Why Did We Move to Seattle

Yesterday was our 31st Wedding Anniversary. Usually, my husband and I reminisce on June 16 about why over the years we made the choices we did. Part of our honeymoon was spent in Seattle but at that time we were still in college in Montana and there was no way I wanted to move to a big city or ever ever leave Montana. As it turned out, graduate school took us from Montana to Kansas City. Dave's parents were from Kansas and Dave's brother had gone to medical school there; KU Medical Center had some fabulous graduate programs in biochemistry and pharmacology. Two law schools were nearby and I was admitted to both after being a teacher's aide for two years. So we survived there for 5 1/2 miserable years though we both completed excellent graduate programs.

Dave's mentor who was originally from Iowa wanted Dave to take a post-doc position in North Carolina at NIEHS--a branch of NIH, the National Institutes of Health. Dave was accepted so I applied for law positions. Oh man, I did not want to go; I had been away from home for too long. Dave's mentor kept telling us "you make a home wherever you live and the surroundings do not matter that much." But he was from IOWA and he did not know that I would have dreams at night about driving around a corner and beautiful snow covered mountains would be looming right there at the end of the street--in Kansas! Letters I sent to North Carolina were all returned with rejections to "MR. Janet...". Dave saw an ad for a position at the University of Washington--in Seattle and against his mentor's advice, he applied and was offered the job. WOW!!
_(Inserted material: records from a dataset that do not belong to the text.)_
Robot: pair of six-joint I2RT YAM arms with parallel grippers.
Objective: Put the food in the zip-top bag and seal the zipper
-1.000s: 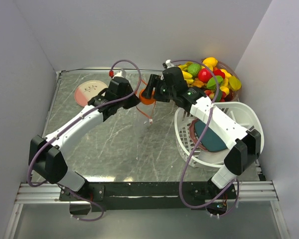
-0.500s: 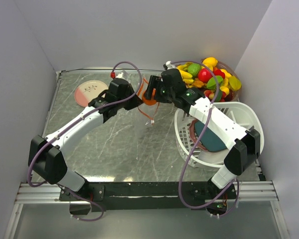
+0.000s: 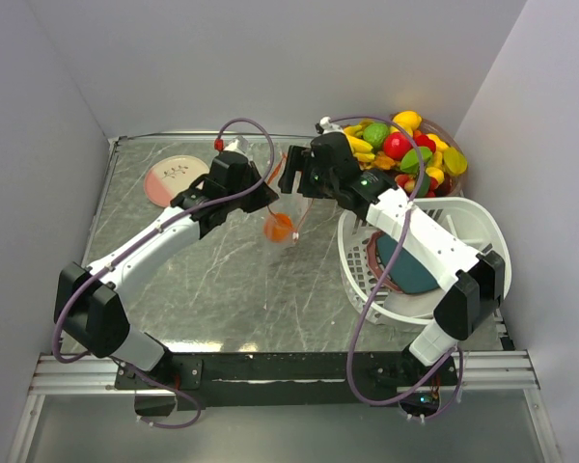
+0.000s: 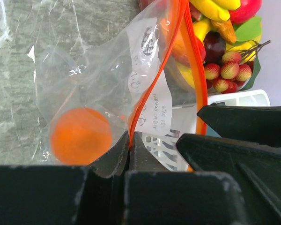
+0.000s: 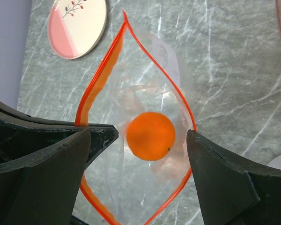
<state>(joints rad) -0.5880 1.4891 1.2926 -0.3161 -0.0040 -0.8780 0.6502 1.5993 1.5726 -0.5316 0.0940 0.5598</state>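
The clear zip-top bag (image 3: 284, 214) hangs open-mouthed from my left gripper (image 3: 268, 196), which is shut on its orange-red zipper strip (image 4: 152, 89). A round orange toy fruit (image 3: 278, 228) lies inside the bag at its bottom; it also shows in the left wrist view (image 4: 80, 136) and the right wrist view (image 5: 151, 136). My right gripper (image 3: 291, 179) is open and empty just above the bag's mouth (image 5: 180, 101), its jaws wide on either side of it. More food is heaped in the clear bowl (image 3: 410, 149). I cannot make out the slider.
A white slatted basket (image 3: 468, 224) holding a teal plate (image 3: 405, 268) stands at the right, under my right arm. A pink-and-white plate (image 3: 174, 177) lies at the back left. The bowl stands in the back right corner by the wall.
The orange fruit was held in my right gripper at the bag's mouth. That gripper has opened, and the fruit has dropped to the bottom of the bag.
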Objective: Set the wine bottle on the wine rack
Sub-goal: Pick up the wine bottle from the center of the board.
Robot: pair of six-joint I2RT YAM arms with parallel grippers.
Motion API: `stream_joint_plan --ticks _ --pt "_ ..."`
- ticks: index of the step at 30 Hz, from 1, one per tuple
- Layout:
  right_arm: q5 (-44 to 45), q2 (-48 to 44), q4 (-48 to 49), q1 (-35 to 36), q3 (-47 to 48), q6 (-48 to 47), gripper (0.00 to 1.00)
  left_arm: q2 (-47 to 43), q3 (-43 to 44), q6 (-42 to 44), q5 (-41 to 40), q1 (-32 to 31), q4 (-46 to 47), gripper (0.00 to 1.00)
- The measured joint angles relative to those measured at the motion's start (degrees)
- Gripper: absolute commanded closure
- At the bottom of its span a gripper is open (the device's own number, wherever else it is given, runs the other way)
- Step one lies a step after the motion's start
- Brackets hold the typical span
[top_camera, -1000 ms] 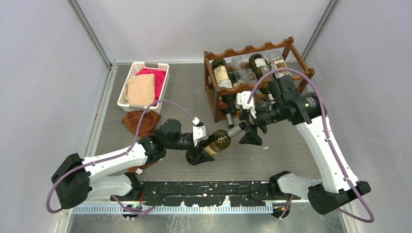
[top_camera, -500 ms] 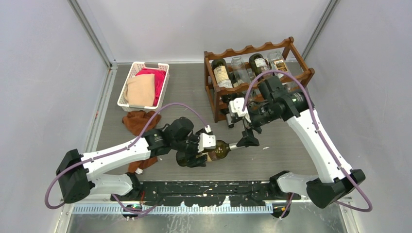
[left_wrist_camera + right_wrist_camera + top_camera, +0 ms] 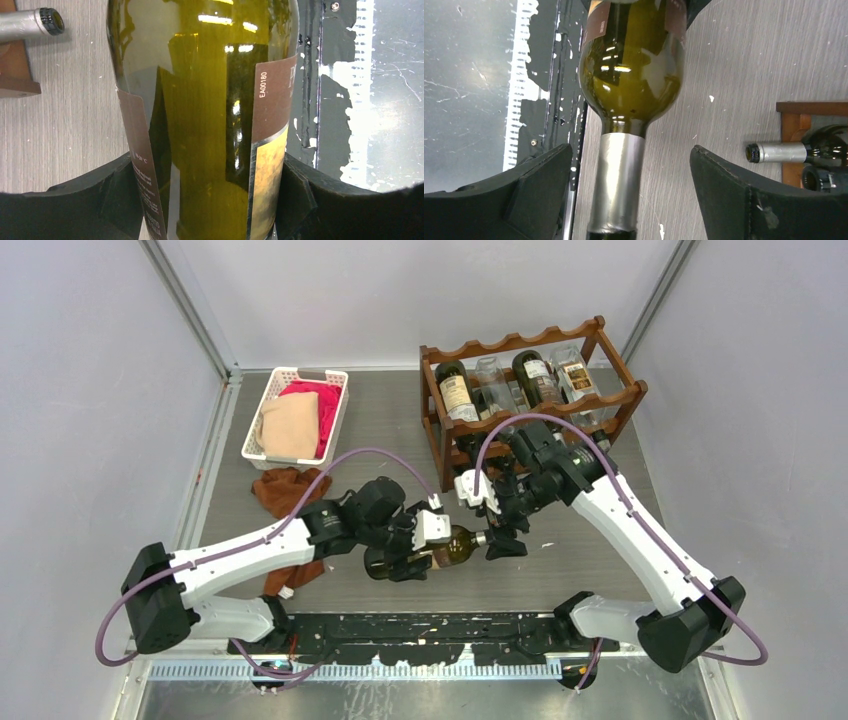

Seattle was beautiful, I remembered from our honeymoon, but it was a big city. I didn't care anymore because I had gotten used to Kansas City and Seattle, surrounded by huge mountains, was a day's drive from Montana. When I applied for jobs in Seattle, letters showing interest in me were addressed to "MS. Janet...". All of our belongings fit into a small U-Haul and along with our Golden Retriever named Monty (Montana Gold), we headed west and north in 1979, twenty five years ago. We have NOT once regretted the decision; I have never been back to Kansas City; Dave's mentor is still there.

Yesterday, Dave took the day off because it is our day. Our daughter is still in school; our son is in Guatemala so we took a simple drive--just the two of us. Immediately north of Seattle and Mukilteo where the tulips grow, they also grow strawberries and asparagus. The day was still and crystal clear. At many different spots along the Skagit River, we could see the Olympics, the Cascades, white Mt. Rainier, and bright white Mt. Baker and Puget Sound. I haven't had those recurring dreams for 25 years and surroundings do matter....to me.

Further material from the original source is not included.